Related: How to Address COVID-19-Related Tax Collection Issues.


23 tax deductions, no itemizing required, on Schedule 1 - Kay Bell, don't Mess With Taxes. "The beauty of these tax breaks is that they are available to any taxpayer who qualifies, regardless of whether you take the standard deduction or itemize."

Recent Tax Court Conservation Easement Decision Demonstrates Continued IRS Enforcement Efforts and Penalty Defenses - Freeman Law Blog. "The decision in Sells shows that the IRS will continue to aggressively go after perceived, abusive conservation easement deductions."

The IRS Does Not Need to Obtain Written Supervisory Approval of the 10% Additional Tax For Early Withdrawals From Retirement Accounts - Chaim Gordon. "Taxpayers should be mindful that exactions that they think are penalties (because that’s what it feels like) may in reality be taxes for purposes of the Internal Revenue Code."

Home Office Deductions and the Coronavirus - Ashley Hampton, Tax Warrior Chronicles. "Do you now qualify for the home office deduction? Did the CARES Act account for this wave of remote workers?

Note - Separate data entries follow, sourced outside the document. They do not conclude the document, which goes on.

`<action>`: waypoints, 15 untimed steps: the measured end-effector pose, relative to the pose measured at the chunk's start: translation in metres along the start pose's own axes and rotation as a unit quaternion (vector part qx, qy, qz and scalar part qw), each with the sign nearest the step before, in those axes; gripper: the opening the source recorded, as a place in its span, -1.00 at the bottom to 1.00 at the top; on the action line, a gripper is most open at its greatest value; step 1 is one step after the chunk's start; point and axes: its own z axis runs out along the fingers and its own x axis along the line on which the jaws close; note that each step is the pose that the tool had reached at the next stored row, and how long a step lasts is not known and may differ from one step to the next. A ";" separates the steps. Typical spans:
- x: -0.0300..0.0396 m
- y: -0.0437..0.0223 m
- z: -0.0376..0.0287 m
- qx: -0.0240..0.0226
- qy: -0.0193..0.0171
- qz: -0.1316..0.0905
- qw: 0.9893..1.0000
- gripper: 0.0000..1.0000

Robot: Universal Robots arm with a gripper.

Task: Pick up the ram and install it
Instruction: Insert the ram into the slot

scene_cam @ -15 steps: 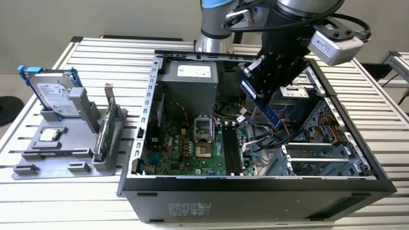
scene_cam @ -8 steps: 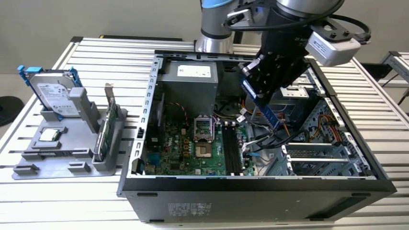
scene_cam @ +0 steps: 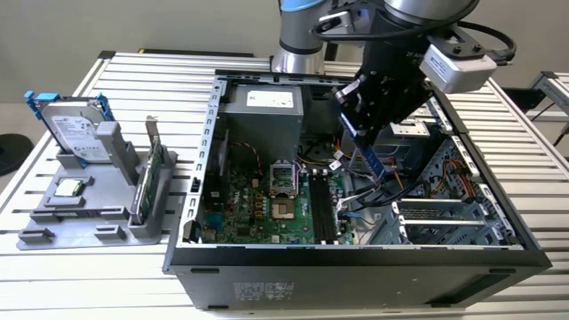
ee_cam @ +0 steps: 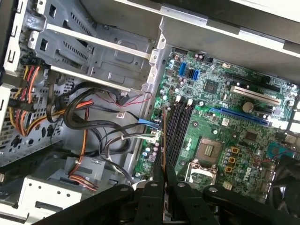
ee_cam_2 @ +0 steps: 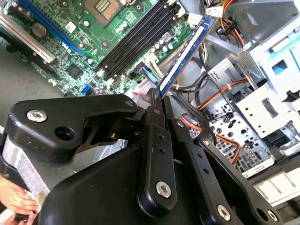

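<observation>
The table of pale metal slats carries the case, which lies on its side with its open face up. The arm leans in over the case from the far side.

On the table just beside the case, on the exterior view's left, is a grey holder. A hard drive stands upright in it, a green card stands on edge at the end nearest the case, and a small chip lies flat on it.

Inside the case, the grey power supply fills the far corner and the green motherboard lies flat on the floor.

The gripper hangs over the middle of the case, and both wrist views show its fingers clenched on the upper end of the ram.

The ram is a blue stick held at a slant. Its lower end dips into the case over the loose cables, between the motherboard and the metal bays on the exterior view's right. In the second wrist view the ram runs out from the gripper. In the first wrist view the ram shows edge-on above the gripper.

The black slots lie on the case's floor at the motherboard's edge, near the ram but apart from it; the ram is not yet seated.
</observation>
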 end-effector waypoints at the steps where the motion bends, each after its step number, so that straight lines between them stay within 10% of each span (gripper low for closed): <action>1: 0.0000 0.0000 0.0000 0.000 0.000 0.006 1.000 -1.00; 15: 0.0000 0.0000 0.0000 0.001 0.000 0.078 0.997 -1.00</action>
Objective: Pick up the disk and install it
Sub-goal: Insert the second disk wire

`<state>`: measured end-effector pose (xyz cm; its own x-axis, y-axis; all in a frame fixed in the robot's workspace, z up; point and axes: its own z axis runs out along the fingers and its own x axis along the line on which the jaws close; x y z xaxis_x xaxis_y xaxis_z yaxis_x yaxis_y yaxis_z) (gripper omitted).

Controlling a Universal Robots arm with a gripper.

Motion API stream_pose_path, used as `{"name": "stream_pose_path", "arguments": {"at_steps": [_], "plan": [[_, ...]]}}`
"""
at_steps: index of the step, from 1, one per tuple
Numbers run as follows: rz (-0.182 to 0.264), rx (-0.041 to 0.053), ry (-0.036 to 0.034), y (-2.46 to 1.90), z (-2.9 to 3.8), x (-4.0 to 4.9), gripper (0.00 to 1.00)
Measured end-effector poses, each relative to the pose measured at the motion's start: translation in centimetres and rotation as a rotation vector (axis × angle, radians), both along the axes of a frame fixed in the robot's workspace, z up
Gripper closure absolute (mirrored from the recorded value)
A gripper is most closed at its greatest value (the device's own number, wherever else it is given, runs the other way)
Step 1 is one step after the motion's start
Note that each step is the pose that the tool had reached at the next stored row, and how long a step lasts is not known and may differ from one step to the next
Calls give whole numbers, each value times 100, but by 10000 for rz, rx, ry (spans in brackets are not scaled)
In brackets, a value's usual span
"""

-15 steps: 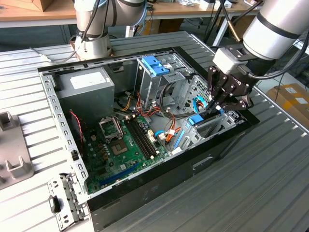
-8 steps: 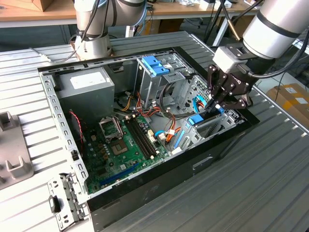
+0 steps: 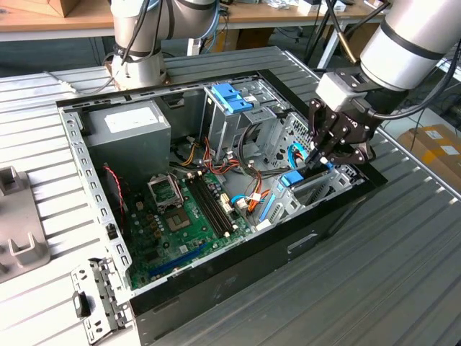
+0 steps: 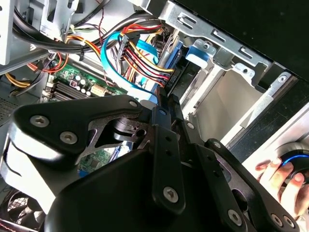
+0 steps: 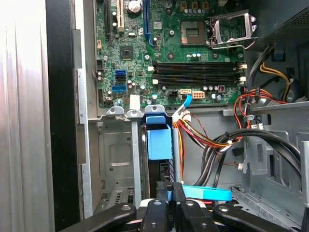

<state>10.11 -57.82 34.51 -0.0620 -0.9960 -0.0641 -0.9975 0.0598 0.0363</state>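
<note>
Gripper [image 3: 322, 153], shut upon the disk [image 5: 159, 140] — dark body, light-blue carrier — stands it upright within the open computer case [image 3: 238, 249] on a ribbed metal table [image 3: 374, 288].

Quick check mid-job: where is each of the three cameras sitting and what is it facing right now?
Exterior view: off the arm, above, looking down into the open computer case; the arm and gripper reach to the disk in its bay.
First wrist view: on the arm, facing along the gripper over the disk to the motherboard.
Second wrist view: on the arm, behind the gripper linkage, facing cables; a person's hand shows.
Shared: both wrist views show gripper and motherboard.
</note>
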Motion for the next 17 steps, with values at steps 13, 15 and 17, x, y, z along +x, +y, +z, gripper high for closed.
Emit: {"name": "stream_pose_path", "arguments": {"at_steps": [13,15,17], "plan": [[32,11,0,-1,22,4,84],[35,16,0,0,27,5,84],[42,44,0,0,29,5,84]]}}
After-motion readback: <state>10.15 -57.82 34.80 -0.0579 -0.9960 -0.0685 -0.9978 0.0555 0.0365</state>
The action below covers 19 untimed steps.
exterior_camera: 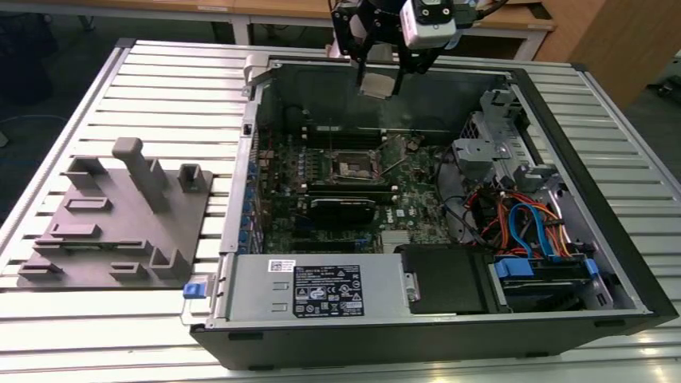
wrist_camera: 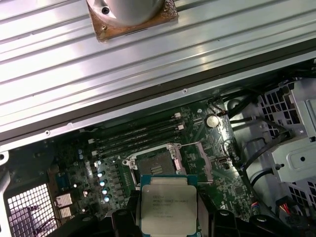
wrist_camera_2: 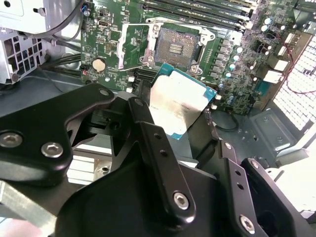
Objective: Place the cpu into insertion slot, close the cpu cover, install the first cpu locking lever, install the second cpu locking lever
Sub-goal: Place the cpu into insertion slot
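Note:
My gripper point(exterior_camera: 378, 78) hangs over the back of the open computer case and is shut on the cpu point(wrist_camera_2: 177, 104), a flat square chip with a dull silver top and a teal edge. One black finger point(wrist_camera_2: 143, 116) presses each side of the chip. The cpu point(wrist_camera: 168, 205) is in the air, a little off to one side of the insertion slot point(wrist_camera: 154, 163). The slot point(wrist_camera_2: 176, 45) lies bare, its dark contact field showing. The cpu cover point(wrist_camera: 175, 154) is swung open beside the slot. In the exterior view the slot point(exterior_camera: 349, 165) sits mid-board, below the gripper.
Long black memory slots point(wrist_camera: 138, 136) run beside the socket. A grey power-supply box point(exterior_camera: 309, 287) fills the case's near corner, with a drive cage and coloured cables point(exterior_camera: 532, 231) at the exterior view's right. A grey fixture block point(exterior_camera: 117, 215) stands on the slatted table at the left.

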Motion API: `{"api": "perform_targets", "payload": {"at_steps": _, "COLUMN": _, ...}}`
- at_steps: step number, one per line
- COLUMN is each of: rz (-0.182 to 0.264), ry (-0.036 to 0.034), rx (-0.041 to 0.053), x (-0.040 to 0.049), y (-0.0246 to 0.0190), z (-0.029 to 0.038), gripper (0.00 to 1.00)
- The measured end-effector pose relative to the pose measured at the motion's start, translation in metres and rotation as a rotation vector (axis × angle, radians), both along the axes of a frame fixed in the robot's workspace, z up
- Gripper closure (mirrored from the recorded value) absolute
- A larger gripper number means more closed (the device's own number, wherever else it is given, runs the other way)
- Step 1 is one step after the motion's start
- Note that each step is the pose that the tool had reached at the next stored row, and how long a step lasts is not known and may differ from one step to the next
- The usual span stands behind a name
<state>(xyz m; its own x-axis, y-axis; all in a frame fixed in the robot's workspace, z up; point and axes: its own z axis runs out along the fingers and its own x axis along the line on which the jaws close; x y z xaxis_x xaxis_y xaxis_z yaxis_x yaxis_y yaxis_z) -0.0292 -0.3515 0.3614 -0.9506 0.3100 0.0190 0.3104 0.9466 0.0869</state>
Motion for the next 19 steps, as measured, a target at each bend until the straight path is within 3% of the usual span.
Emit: {"api": "perform_targets", "payload": {"at_steps": 19, "rz": -0.024, "ry": 0.0, "rx": 0.0, "x": 0.0, "y": 0.0, "z": 0.0, "gripper": 0.46}}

Does my state follow the federal tax law?"


Indiana DOR Issues Bulletin on Federal Changes to NOLs, Interest Deductions - Carolina Vargas, Tax Notes. "Federal tax changes related to net operating losses, excess interest deductions, and loss limitations are among the changes with which Indiana has not conformed, according to the state revenue department."

Related: Telecommuting Workers in Refuge States Complicate State Taxes 

State Sales Tax Breadth and Reliance, Fiscal Year 2020 - Jared Walczak, Tax Foundation. "Despite the importance of sales taxes to state coffers, and notwithstanding the economic arguments for reliance on a broad-based, low-rate sales tax regime (for which the case is made below), state sales tax bases are narrowing, forcing states to either raise rates or shift to other sources of tax revenue in response to this continuous erosion. These trends will continue until states undertake meaningful sales tax modernization."

Interview: State Legislature Check-In: Tax Priorities in 2021 - Paul Jones and Morgan Scarboro, Tax Notes Opinions. "Most states are facing some sort of challenge, but it's not nearly as significant as folks were predicting back when COVID-19 was originally starting to have an impact on state economies."


Prospects Dim for Minimum Wage Hike in COVID-19 Relief Bill - Jonathan Curry, Tax Notes ($):

The CBO’s findings don’t necessarily have to be the end of the road for the fight for a $15 minimum wage — tax mechanisms could potentially help achieve the same result.

“The Senate can use tax tools to encourage employers to pay above $15 per hour and to discourage employers from paying below $15, and that can be structured in a way that will pass even very stringent interpretations of the Byrd rule,” Daniel Hemel of the University of Chicago School of Law told Tax Notes.


Looking for something to celebrate during the current cold snap? Today is National Umbrella Day! Think beach umbrellas.